Directions for this task ▸ Nothing should be left out: repeat all the data exactly.

Raw data ▸
▽

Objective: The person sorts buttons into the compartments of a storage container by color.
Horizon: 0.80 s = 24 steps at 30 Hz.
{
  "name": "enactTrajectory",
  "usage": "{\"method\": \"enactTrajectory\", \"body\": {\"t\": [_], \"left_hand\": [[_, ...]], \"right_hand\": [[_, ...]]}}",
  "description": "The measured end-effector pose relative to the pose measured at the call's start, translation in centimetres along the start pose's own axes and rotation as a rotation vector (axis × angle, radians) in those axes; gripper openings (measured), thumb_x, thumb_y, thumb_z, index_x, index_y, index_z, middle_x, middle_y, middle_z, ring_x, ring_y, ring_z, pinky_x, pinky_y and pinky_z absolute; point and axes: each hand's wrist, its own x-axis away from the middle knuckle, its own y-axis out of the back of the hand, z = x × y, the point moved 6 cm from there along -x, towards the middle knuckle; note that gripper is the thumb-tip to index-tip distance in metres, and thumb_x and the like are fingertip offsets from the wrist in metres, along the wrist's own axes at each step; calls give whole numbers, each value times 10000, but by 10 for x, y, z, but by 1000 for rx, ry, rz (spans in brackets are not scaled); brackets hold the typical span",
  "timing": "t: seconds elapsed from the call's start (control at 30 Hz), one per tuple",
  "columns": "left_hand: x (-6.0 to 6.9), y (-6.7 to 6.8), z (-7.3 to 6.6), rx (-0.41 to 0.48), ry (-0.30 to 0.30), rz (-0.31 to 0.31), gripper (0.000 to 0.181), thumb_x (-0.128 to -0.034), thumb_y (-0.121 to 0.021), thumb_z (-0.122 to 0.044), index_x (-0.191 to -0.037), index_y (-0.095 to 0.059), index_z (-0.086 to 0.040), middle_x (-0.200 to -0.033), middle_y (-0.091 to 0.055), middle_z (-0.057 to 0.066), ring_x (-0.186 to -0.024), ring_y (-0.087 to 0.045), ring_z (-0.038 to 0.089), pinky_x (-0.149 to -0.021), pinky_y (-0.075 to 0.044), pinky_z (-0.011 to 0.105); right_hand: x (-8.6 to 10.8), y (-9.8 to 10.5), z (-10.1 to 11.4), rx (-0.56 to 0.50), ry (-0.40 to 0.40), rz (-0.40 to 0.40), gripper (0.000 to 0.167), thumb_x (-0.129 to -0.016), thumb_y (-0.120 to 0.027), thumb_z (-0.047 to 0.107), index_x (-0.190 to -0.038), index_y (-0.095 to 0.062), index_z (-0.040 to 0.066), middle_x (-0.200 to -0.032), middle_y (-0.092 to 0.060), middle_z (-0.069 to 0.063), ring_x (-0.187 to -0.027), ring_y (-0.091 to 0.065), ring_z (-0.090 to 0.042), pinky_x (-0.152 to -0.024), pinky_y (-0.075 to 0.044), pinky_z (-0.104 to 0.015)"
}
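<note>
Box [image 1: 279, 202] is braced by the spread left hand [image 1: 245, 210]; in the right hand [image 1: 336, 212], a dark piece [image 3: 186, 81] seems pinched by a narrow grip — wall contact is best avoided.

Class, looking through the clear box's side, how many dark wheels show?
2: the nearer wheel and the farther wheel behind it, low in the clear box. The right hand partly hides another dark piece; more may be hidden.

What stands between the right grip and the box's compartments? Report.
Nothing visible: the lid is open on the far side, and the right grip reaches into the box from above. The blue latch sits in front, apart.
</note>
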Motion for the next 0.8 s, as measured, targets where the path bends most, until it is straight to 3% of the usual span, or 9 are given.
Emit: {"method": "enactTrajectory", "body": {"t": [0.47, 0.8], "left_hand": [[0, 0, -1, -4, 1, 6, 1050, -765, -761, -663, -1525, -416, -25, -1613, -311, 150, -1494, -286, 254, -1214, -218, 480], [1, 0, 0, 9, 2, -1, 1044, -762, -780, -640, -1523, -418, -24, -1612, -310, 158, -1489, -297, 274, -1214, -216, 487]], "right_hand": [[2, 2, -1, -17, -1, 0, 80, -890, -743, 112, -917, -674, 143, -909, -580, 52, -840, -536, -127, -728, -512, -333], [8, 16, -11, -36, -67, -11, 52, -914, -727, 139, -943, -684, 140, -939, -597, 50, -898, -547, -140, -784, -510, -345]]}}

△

Result ▸
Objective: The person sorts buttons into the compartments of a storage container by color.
Horizon: 0.80 s = 24 steps at 30 Hz.
{
  "name": "enactTrajectory",
  "usage": "{\"method\": \"enactTrajectory\", \"body\": {\"t\": [_], \"left_hand\": [[_, ...]], \"right_hand\": [[_, ...]]}}",
  "description": "The measured end-effector pose relative to the pose measured at the call's start, translation in centimetres along the start pose's own axes and rotation as a rotation vector (axis × angle, radians) in those axes; gripper openings (measured), thumb_x, thumb_y, thumb_z, index_x, index_y, index_z, middle_x, middle_y, middle_z, ring_x, ring_y, ring_z, pinky_x, pinky_y and pinky_z absolute; point and axes: each hand's wrist, its own x-axis away from the middle knuckle, its own y-axis out of the back of the hand, z = x × y, the point moved 6 cm from there along -x, towards the middle knuckle; note that gripper is the thumb-tip to index-tip distance in metres, and thumb_x and the like are fingertip offsets from the wrist in metres, along the wrist's own axes at each step; calls give whole numbers, each value times 10000, but by 10 for x, y, z, but by 1000 for rx, ry, rz (spans in brackets are not scaled); brackets hold the typical span",
  "timing": "t: seconds elapsed from the call's start (control at 30 Hz), one per tuple",
  "columns": "left_hand: x (-6.0 to 6.9), y (-6.7 to 6.8), z (-7.3 to 6.6), rx (-0.41 to 0.48), ry (-0.30 to 0.30), rz (-0.31 to 0.31), gripper (0.000 to 0.181), thumb_x (-0.128 to -0.034), thumb_y (-0.121 to 0.021), thumb_z (-0.122 to 0.044), index_x (-0.191 to -0.037), index_y (-0.095 to 0.059), index_z (-0.086 to 0.040), middle_x (-0.200 to -0.033), middle_y (-0.091 to 0.055), middle_z (-0.057 to 0.066), ring_x (-0.186 to -0.024), ring_y (-0.087 to 0.045), ring_z (-0.038 to 0.089), pinky_x (-0.149 to -0.021), pinky_y (-0.075 to 0.044), pinky_z (-0.011 to 0.105); right_hand: x (-8.6 to 10.8), y (-9.8 to 10.5), z (-10.1 to 11.4), rx (-0.56 to 0.50), ry (-0.40 to 0.40), rz (-0.40 to 0.40), gripper (0.000 to 0.167), thumb_x (-0.129 to -0.016), thumb_y (-0.120 to 0.027), thumb_z (-0.047 to 0.107), index_x (-0.190 to -0.038), index_y (-0.095 to 0.062), index_z (-0.040 to 0.066), middle_x (-0.200 to -0.032), middle_y (-0.092 to 0.060), middle_z (-0.069 to 0.063), ring_x (-0.187 to -0.027), ring_y (-0.091 to 0.065), ring_z (-0.090 to 0.042), pinky_x (-0.152 to -0.024), pinky_y (-0.075 to 0.044), pinky_z (-0.104 to 0.015)"
}
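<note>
Box [image 1: 279, 202] is braced by the spread left hand [image 1: 245, 210]; in the right hand [image 1: 336, 212], a dark piece [image 3: 186, 81] seems pinched by a narrow grip — wall contact is best avoided.

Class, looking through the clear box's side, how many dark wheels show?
2: the nearer wheel and the farther wheel behind it, low in the clear box. The right hand partly hides another dark piece; more may be hidden.

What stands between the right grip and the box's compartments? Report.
Nothing visible: the lid is open on the far side, and the right grip reaches into the box from above. The blue latch sits in front, apart.
</note>
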Motion for the next 0.8 s, as measured, targets where the path bends most, until it is straight to 3% of the usual span, or 9 are given.
Emit: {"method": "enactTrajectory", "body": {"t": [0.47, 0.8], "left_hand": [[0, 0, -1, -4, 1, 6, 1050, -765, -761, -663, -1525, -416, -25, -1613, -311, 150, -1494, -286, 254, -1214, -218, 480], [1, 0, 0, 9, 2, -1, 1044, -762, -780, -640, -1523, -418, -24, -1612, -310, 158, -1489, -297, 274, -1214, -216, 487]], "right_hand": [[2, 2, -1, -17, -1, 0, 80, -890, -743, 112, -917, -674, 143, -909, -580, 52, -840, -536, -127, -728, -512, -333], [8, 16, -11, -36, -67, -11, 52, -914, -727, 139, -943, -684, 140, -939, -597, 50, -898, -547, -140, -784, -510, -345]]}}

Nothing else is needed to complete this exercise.